Exercise aim:
For each entry that follows, write out an identical copy.

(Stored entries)
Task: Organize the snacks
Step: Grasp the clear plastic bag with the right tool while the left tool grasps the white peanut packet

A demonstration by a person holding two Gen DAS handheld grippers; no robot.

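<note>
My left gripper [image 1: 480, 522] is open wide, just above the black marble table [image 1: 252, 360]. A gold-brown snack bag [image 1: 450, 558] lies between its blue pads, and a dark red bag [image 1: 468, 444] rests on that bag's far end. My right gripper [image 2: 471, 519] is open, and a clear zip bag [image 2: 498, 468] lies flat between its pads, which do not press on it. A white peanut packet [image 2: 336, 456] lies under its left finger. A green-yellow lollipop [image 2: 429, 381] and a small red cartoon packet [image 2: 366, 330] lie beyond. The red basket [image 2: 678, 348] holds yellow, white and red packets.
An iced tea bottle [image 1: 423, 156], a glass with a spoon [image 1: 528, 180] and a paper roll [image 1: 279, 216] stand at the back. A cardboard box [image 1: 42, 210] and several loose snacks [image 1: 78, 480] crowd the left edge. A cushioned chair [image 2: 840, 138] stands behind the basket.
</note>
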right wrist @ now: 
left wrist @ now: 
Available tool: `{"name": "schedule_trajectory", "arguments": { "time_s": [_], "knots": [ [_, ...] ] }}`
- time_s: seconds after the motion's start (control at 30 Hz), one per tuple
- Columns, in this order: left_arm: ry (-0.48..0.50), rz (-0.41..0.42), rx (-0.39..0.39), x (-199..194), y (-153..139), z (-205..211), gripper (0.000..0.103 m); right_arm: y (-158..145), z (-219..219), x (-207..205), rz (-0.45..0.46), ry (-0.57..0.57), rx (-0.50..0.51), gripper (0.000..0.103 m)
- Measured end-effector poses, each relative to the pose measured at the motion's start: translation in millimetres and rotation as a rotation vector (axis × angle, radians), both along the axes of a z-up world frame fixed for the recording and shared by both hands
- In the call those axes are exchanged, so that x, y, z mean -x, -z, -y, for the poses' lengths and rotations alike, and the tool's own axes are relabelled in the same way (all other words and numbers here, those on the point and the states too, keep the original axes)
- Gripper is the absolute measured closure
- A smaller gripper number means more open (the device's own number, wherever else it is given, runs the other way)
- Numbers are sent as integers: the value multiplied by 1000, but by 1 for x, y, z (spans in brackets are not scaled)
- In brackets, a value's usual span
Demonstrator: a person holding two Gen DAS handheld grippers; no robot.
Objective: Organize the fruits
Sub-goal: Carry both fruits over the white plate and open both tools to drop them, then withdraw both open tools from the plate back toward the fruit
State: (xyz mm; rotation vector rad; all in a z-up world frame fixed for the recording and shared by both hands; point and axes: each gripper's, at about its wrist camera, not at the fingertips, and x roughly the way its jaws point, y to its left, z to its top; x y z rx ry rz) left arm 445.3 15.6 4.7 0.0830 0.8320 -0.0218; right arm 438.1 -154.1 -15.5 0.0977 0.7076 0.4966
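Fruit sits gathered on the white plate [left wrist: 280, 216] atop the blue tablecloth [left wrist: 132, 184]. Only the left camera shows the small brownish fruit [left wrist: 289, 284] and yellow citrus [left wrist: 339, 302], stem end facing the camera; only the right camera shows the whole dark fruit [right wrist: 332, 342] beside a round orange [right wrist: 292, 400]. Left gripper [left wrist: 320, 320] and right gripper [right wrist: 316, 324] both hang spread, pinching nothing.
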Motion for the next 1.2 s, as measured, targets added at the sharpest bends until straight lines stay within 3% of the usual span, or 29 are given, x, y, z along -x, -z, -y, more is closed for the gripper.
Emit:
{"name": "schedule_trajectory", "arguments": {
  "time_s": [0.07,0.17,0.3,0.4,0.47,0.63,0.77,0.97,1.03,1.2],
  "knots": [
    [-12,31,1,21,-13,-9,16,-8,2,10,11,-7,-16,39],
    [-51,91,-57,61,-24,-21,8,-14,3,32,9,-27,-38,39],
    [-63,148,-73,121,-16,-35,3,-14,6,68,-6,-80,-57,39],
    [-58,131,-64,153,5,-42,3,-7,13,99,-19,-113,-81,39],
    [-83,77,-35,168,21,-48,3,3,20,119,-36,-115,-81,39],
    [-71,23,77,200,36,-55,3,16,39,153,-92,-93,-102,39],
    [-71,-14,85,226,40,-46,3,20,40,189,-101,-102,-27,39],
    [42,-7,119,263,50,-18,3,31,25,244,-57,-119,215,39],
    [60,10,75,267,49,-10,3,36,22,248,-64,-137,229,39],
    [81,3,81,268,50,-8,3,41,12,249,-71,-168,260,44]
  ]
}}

Answer to the problem:
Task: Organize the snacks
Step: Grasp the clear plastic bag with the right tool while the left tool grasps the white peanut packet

A demonstration by a person holding two Gen DAS handheld grippers; no robot.

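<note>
My left gripper [image 1: 480, 522] is open wide, just above the black marble table [image 1: 252, 360]. A gold-brown snack bag [image 1: 450, 558] lies between its blue pads, and a dark red bag [image 1: 468, 444] rests on that bag's far end. My right gripper [image 2: 471, 519] is open, and a clear zip bag [image 2: 498, 468] lies flat between its pads, which do not press on it. A white peanut packet [image 2: 336, 456] lies under its left finger. A green-yellow lollipop [image 2: 429, 381] and a small red cartoon packet [image 2: 366, 330] lie beyond. The red basket [image 2: 678, 348] holds yellow, white and red packets.
An iced tea bottle [image 1: 423, 156], a glass with a spoon [image 1: 528, 180] and a paper roll [image 1: 279, 216] stand at the back. A cardboard box [image 1: 42, 210] and several loose snacks [image 1: 78, 480] crowd the left edge. A cushioned chair [image 2: 840, 138] stands behind the basket.
</note>
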right wrist @ now: 
left wrist @ now: 
Available tool: `{"name": "schedule_trajectory", "arguments": { "time_s": [_], "knots": [ [_, ...] ] }}`
- time_s: seconds after the motion's start (control at 30 Hz), one per tuple
- Columns, in this order: left_arm: ry (-0.48..0.50), rz (-0.41..0.42), rx (-0.39..0.39), x (-199..194), y (-153..139), z (-205..211), gripper (0.000..0.103 m); right_arm: y (-158..145), z (-219..219), x (-207..205), rz (-0.45..0.46), ry (-0.57..0.57), rx (-0.50..0.51), gripper (0.000..0.103 m)
- Measured end-effector poses, each relative to the pose measured at the motion's start: translation in millimetres and rotation as a rotation vector (axis × angle, radians), both along the axes of a z-up world frame fixed for the recording and shared by both hands
- In the call those axes are exchanged, so that x, y, z mean -x, -z, -y, for the poses' lengths and rotations alike, and the tool's own axes are relabelled in the same way (all other words and numbers here, those on the point and the states too, keep the original axes)
- Gripper is the absolute measured closure
- A smaller gripper number means more open (the device's own number, wherever else it is given, runs the other way)
- Numbers are sent as integers: the value multiplied by 1000, but by 1 for x, y, z (spans in brackets are not scaled)
- In brackets, a value's usual span
Demonstrator: a person holding two Gen DAS handheld grippers; no robot.
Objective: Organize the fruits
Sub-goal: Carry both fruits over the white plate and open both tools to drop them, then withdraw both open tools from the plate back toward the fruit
State: (xyz mm; rotation vector rad; all in a z-up world frame fixed for the recording and shared by both hands; point and axes: each gripper's, at about its wrist camera, not at the fingertips, and x roughly the way its jaws point, y to its left, z to its top; x y z rx ry rz) left arm 445.3 15.6 4.7 0.0830 0.8320 -0.0218; right arm 438.1 -154.1 -15.5 0.0977 0.7076 0.4966
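Fruit sits gathered on the white plate [left wrist: 280, 216] atop the blue tablecloth [left wrist: 132, 184]. Only the left camera shows the small brownish fruit [left wrist: 289, 284] and yellow citrus [left wrist: 339, 302], stem end facing the camera; only the right camera shows the whole dark fruit [right wrist: 332, 342] beside a round orange [right wrist: 292, 400]. Left gripper [left wrist: 320, 320] and right gripper [right wrist: 316, 324] both hang spread, pinching nothing.
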Motion for the next 1.2 s, as measured, targets added at the sharpest bends until straight lines stay within 3% of the usual span, or 29 are given, x, y, z along -x, -z, -y, more is closed for the gripper.
Emit:
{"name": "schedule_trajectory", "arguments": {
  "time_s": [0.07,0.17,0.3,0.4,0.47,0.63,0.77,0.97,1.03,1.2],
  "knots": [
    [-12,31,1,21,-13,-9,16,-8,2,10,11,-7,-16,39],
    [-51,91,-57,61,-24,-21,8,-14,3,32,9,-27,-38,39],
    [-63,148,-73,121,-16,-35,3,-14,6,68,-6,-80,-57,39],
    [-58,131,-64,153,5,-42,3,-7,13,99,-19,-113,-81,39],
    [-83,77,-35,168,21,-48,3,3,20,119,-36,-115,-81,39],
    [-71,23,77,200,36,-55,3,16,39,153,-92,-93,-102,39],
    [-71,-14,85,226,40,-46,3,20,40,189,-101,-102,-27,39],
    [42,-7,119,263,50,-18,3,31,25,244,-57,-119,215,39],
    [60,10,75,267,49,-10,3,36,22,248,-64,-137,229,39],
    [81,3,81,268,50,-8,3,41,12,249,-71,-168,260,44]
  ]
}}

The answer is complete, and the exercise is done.